Along with resolving to accept that the town will evolve, another resolution could be to come together as neighbors to work to amicably influence change. Opposition is good as it provides opportunities to consider alternatives, maybe even find better solutions. Obstruction or delaying, on the other hand, tend to generate distrust and resentment. That sort of atmosphere produces results that makes no one happy.
Nothing worthwhile is ever easy. Development will add on to problems that already exist in town, like traffic and lack of parking. None of the town’s problems will be solved overnight. But the change that can bring relief has to start somewhere. We have to decide if development is the opportunity to start that relief-bringing change, because keeping things the same isn’t working. Just something to think about. Maybe we won’t keep these resolutions.

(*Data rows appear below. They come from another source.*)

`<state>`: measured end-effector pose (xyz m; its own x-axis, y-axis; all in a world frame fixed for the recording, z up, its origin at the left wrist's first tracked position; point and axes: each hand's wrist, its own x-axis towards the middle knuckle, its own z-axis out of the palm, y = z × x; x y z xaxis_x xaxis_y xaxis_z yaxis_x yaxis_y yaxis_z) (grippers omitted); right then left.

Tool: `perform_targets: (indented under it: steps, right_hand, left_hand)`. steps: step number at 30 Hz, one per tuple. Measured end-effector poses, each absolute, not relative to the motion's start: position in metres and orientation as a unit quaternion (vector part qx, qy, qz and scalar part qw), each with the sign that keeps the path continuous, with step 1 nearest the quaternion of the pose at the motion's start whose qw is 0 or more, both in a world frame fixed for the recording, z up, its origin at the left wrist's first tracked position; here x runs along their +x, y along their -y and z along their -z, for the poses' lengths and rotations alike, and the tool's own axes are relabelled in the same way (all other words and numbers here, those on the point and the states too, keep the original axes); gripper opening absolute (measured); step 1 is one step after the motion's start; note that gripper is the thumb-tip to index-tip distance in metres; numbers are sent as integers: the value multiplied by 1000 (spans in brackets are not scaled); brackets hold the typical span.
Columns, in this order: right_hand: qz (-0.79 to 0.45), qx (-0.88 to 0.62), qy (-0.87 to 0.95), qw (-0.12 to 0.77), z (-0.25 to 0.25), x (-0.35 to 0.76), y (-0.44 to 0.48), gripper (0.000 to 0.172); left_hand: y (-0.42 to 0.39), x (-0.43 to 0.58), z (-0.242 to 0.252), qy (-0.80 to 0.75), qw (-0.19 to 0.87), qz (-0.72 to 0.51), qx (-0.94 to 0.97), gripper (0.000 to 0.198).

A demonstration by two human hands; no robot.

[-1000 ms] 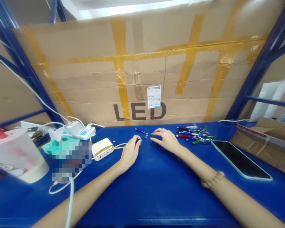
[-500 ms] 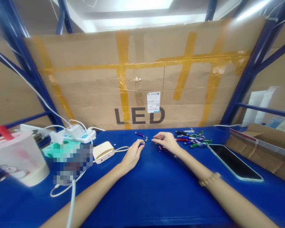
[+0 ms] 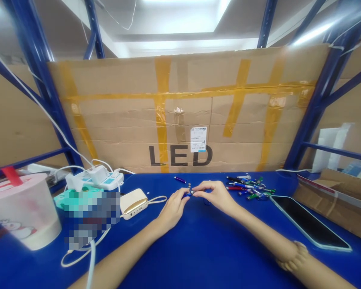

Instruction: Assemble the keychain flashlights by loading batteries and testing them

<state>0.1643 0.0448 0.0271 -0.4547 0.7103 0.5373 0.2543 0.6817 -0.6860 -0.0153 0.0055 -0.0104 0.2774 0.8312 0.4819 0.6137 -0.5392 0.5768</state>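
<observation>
Our left hand [image 3: 173,209] pinched a small blue tube [image 3: 186,195] in its fingers while our right hand [image 3: 218,196] pressed a silver disc [image 3: 192,192] to its end, at twelve o'clock on the table [image 3: 198,249]; the join seemed to need steady alignment.

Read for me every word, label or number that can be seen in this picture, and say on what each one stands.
"LED": large black letters on the cardboard carton.
White barcode label on the same carton: the print is too small to read.
No other text can be read.
</observation>
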Motion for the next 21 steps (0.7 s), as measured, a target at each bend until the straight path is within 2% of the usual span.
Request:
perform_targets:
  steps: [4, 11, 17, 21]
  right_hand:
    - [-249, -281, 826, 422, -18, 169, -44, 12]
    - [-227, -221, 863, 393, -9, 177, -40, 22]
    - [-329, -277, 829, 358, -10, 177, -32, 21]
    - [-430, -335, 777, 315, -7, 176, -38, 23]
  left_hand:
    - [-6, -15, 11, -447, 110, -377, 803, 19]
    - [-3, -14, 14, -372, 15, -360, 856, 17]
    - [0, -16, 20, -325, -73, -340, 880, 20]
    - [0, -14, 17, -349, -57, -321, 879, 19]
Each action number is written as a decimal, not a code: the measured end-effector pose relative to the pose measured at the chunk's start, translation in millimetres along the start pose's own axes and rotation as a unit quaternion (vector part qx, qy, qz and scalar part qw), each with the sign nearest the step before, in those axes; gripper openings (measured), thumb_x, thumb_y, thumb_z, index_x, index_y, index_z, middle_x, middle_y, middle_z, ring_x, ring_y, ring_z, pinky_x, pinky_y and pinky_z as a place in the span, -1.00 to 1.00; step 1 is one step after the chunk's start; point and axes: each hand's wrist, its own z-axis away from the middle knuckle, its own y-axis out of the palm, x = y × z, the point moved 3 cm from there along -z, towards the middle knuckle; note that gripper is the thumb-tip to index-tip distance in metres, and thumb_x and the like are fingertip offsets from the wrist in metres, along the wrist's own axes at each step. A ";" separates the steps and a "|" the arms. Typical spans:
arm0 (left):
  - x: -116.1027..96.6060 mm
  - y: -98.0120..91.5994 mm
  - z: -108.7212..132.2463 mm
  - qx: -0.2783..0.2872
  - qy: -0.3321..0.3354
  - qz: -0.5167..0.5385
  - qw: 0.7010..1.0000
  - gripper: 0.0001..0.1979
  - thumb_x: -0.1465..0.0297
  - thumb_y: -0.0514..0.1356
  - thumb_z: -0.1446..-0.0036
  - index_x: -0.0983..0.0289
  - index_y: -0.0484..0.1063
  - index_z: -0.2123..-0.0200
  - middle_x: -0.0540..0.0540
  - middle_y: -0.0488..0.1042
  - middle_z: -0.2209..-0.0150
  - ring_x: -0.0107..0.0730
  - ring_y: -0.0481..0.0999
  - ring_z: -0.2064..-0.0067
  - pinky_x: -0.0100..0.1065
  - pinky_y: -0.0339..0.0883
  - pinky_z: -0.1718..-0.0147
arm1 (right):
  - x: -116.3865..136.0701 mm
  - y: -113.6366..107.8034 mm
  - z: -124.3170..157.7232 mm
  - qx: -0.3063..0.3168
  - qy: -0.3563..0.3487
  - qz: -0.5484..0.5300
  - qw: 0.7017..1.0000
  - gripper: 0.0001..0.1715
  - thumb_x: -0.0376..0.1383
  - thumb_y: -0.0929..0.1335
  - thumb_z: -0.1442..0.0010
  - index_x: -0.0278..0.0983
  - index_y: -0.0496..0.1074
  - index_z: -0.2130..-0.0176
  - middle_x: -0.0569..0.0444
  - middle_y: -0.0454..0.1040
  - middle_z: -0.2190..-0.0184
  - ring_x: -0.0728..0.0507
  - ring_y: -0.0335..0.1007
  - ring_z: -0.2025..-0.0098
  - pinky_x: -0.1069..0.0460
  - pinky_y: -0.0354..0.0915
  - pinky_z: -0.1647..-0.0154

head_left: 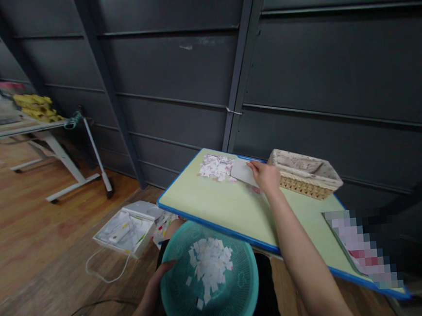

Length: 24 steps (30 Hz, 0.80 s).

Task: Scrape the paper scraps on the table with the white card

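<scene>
My left hand point(157, 284) grips the left rim of a teal plastic basket point(249, 291), which rests over my lap. A heap of small white paper pieces point(212, 262) lies inside it. Over the table, my right hand point(265, 175) is closed on the edge of a flat white card point(244, 171). The card's far end meets a pile of paper scraps with pinkish marks point(215, 167) on the tabletop. Most of my left fingers are hidden or dark against the basket.
The pale green table point(188, 196) has a blue edge. A cloth-lined wicker basket point(304, 184) stands at its back right, near a dark panelled wall point(174, 63). An open white box point(125, 230) and a cable lie on the wooden floor. Another table point(47, 126) stands left.
</scene>
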 end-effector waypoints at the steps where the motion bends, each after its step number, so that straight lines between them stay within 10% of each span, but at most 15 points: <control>1: 0.9 0.4 0.5 -0.005 0.001 -0.005 1.000 -0.59 0.41 0.26 -0.01 0.43 0.38 0.04 0.10 0.66 0.48 -0.09 0.66 0.35 -0.18 0.49 0.19 | 1.1 0.1 0.2 0.005 -0.009 0.010 1.000 -0.48 -0.04 0.13 -0.31 -0.17 0.51 0.01 -0.11 0.58 0.32 -0.19 0.45 0.33 0.02 0.16 0.34; 24: 9.9 -2.8 -0.3 -0.015 0.011 -0.022 1.000 -0.37 0.32 0.26 -0.03 0.46 0.24 -0.15 0.20 0.69 0.32 0.00 0.64 0.18 -0.12 0.45 0.15 | 1.6 -4.1 -1.1 0.010 -0.052 -0.041 0.998 -0.53 -0.08 0.16 -0.30 -0.18 0.52 0.05 -0.07 0.59 0.24 -0.21 0.48 0.23 0.01 0.20 0.25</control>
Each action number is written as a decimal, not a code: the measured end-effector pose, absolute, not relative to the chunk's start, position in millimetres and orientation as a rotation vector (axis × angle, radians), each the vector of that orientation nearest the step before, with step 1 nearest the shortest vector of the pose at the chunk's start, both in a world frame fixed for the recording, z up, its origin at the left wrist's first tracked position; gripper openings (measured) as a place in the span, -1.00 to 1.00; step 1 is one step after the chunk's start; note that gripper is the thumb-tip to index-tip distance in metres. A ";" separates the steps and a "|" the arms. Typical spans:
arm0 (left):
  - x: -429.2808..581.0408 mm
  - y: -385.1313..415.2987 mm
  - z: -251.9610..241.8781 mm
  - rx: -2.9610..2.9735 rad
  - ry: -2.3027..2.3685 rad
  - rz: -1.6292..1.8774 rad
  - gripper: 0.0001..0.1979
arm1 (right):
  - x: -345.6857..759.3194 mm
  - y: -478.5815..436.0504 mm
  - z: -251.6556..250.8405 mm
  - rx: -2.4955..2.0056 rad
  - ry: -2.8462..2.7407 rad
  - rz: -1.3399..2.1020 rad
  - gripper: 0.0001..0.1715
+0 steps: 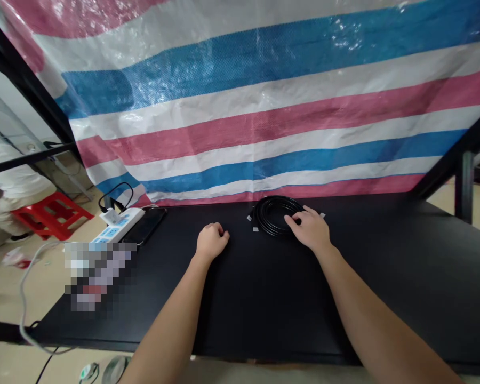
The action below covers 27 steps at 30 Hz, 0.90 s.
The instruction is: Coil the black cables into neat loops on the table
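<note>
A coil of thin black cable (274, 216) lies on the black table (264, 304) near its back edge, with small white tags (253, 224) beside it. My right hand (309, 229) is on the coil's right side, its fingers curled over the loops. My left hand (212, 241) rests on the tabletop to the left of the coil, fingers curled and holding nothing. Part of the coil is hidden under my right fingers.
A white power strip (120, 224) with a black plugged-in cord and a black phone (146, 225) sit at the table's back left. A pixelated patch (98, 274) covers something nearby. A striped tarp (240, 106) hangs behind. A person in white (12, 186) stands beyond a red stool (52, 216).
</note>
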State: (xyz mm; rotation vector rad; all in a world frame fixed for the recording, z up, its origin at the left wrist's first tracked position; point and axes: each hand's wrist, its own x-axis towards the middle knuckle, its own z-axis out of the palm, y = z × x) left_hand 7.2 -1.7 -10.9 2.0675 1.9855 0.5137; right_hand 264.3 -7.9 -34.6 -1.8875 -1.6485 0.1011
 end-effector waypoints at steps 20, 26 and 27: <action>7.9 -10.8 -13.5 2.138 1.928 0.434 -0.86 | 260.1 -7.0 -45.6 -1.879 -1.669 -0.047 -0.80; 6.4 -11.0 -15.8 2.138 1.913 0.445 -0.85 | 261.0 -6.2 -50.3 -1.879 -1.697 -0.087 -0.79; 6.2 -11.2 -15.7 2.145 1.914 0.433 -0.85 | 261.6 -5.6 -51.7 -1.872 -1.699 -0.097 -0.79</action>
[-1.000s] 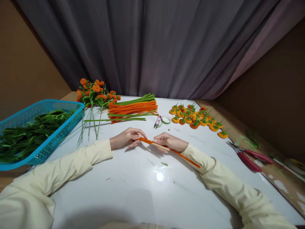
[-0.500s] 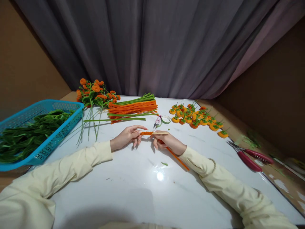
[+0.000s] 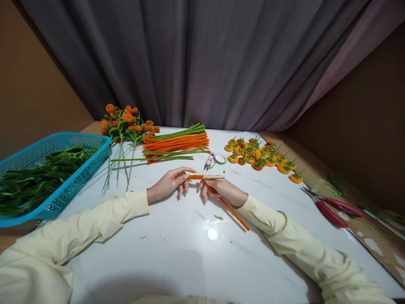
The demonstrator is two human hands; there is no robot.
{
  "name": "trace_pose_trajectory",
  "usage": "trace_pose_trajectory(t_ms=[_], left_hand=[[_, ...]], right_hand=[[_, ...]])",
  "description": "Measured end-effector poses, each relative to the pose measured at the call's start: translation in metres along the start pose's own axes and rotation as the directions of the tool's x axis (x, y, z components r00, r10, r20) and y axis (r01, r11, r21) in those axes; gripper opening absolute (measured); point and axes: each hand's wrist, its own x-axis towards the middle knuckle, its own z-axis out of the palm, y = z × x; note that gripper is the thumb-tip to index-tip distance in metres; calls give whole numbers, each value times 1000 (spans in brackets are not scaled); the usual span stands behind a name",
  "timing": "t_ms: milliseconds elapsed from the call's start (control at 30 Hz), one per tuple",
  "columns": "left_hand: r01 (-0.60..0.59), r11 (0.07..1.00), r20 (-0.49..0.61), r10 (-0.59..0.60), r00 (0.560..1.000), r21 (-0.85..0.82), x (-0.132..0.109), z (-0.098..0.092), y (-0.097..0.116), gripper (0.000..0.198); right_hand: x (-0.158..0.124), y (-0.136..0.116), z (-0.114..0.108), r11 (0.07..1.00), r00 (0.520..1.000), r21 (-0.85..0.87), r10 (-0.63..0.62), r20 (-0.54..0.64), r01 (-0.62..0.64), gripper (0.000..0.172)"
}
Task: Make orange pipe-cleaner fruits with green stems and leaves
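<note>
An orange pipe cleaner point(image 3: 196, 177) is wound in a tight coil around a thin wooden stick point(image 3: 215, 177). At the coil's left end, my left hand point(image 3: 172, 182) pinches it between thumb and fingers. My right hand point(image 3: 223, 190) is closed at the coil's right end, with the bare stick lying along its top. Below that hand the pipe cleaner's loose tail point(image 3: 234, 214) slants down to the right. Just beyond my hands lie pink-handled snips point(image 3: 209, 161) and a roll of green tape point(image 3: 220, 158).
Orange and green pipe cleaners point(image 3: 177, 141) lie stacked behind my hands. A blue basket point(image 3: 74, 181) of green leaves stands left, near orange flowers on stems point(image 3: 128, 118). Yellow-orange flower heads point(image 3: 257, 155) spread at back right; red-handled pliers point(image 3: 332, 211) lie at the right edge.
The pipe cleaner's loose tail has swung slightly down and left. My right fingers have shifted a little around the stick; my left hand has hardly moved.
</note>
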Motion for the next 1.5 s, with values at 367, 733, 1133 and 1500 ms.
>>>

Doesn’t hurt to try.
“…the change that can bring relief has to start somewhere.”
As JFK said, “We choose to … do the other things, not because they are easy, but because they are hard; because that goal will serve to organize and measure the best of our energies and skills, because that challenge is one that we are willing to accept, one we are unwilling to postpone, and one we will win.” Yes, he was talking about going to the moon, but it applies to how we will guide development in town also. In the end, efforts will be rewarded with acceptable outcomes, and unlike the moon landing where some people think that was faked, at least everyone will see the results with their own eyes. For that reason everyone should resolve to get the inevitable right.